Comment author: 12 March 2012 06:59:16PM 0 points [-]

Yay!

Comment author: 14 March 2012 07:41:27PM *  0 points [-]

EDIT: Oh hey, found the meetup information myself. I've been gone too long >.>

Comment author: 13 March 2012 07:40:36PM 0 points [-]

Another player with Hyperbolic Discounting went further: he treated cities, any city near him, while carrying 5 red city cards in his hand and pointing out, in response to entreaties to cure red, that red wasn't much of an issue right now.

How does this demonstrate hyperbolic discounting?

Comment author: 14 March 2012 12:59:13AM *  4 points [-]

I don't know if you've played the game. There are 4 disease, red, blue, yellow and black. "Curing red" doesn't automatically eliminate the disease - it just makes it easier to deal with, and possible to eliminate in the future (and also is part of the win condition).

Treating people who have a disease right now helps them right now. Curing red has only future benefits.

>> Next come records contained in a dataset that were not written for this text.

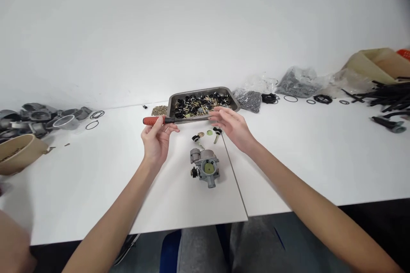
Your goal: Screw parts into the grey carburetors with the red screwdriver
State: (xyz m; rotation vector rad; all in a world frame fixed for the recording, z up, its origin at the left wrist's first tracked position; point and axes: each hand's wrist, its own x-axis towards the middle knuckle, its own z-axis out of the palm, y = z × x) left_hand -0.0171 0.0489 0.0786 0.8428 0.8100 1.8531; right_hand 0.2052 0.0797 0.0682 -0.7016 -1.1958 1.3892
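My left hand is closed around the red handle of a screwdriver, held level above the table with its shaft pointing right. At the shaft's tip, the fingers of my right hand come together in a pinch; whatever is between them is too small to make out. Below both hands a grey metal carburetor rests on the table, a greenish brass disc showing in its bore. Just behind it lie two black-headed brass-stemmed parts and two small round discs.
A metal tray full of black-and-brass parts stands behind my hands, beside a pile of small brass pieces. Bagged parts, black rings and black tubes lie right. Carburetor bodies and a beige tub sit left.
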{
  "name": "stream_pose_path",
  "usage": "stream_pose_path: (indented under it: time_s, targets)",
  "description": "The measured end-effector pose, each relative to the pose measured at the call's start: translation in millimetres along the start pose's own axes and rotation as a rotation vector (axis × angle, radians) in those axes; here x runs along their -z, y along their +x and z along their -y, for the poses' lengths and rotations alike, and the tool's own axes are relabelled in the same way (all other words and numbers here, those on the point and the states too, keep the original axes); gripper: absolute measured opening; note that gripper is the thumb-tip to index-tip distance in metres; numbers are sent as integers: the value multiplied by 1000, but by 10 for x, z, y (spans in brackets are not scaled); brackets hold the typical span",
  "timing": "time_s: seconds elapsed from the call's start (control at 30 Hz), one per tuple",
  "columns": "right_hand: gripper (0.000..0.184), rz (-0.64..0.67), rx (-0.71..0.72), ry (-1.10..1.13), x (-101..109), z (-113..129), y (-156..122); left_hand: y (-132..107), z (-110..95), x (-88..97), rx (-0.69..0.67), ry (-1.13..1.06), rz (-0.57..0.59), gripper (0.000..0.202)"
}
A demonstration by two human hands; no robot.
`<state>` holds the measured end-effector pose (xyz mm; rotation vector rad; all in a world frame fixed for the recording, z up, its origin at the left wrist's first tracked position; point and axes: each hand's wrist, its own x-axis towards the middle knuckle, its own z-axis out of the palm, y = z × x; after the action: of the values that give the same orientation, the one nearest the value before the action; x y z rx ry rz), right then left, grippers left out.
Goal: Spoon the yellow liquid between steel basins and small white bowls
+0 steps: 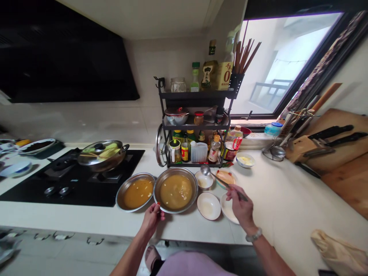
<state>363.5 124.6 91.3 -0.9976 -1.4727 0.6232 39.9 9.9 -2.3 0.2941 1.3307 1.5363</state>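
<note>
My right hand (242, 207) is closed around the handle of a metal ladle (205, 170). The ladle's bowl end hangs over a small white bowl (204, 186) at the foot of the rack. At the near left rim of a round steel basin (196, 197), my left hand (153, 217) has its fingers pinched on the edge. Cloudy tan liquid with a few pale bits fills much of that basin. A second steel basin (118, 202), touching it on the left, holds a more orange liquid with pale pieces. Two white bowls (209, 207) (228, 210) sit near my right hand, the further one partly hidden.
A lidded pan (100, 155) stands on the black gas hob (89, 195) at left. Behind the basins rises a black rack (195, 126) of bottles and jars. A bowl of pale chopped pieces (245, 160), a knife block (301, 147) and a cloth (339, 253) are right.
</note>
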Motion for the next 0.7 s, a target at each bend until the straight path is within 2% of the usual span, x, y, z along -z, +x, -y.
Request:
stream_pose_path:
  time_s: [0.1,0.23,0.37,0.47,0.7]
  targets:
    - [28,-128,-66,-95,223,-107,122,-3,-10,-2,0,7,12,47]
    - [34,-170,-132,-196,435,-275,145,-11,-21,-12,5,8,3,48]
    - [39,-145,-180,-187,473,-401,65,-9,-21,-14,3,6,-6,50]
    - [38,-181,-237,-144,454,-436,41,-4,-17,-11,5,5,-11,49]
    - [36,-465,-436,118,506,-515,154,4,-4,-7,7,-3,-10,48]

I now realise you might be asking "how does this demonstrate hyperbolic, as opposed to exponential, discounting", which might be a valid point, but hyperbolic discounting does lead to discounting the future too heavily, so the player's choices do sort of make sense.

Comment author: 14 March 2012 09:19:21AM *  0 points [-]

I now realise you might be asking "how does this demonstrate hyperbolic, as opposed to exponential, discounting", which might be a valid point, but hyperbolic discounting does lead to discounting the future too heavily, so the player's choices do sort of make sense.

That is what I was wondering. Actually, exponential discounting values the (sufficiently distant) future less than hyperbolic discounting. Whether this is too heavy depends on the your parameter (unless you think that any discounting is bad).

Comment author: 13 March 2012 09:43:52PM 0 points [-]

Discounting with distance, I assume. Nearby people are extremely important, while it takes 100 African cities to get his attention, etc.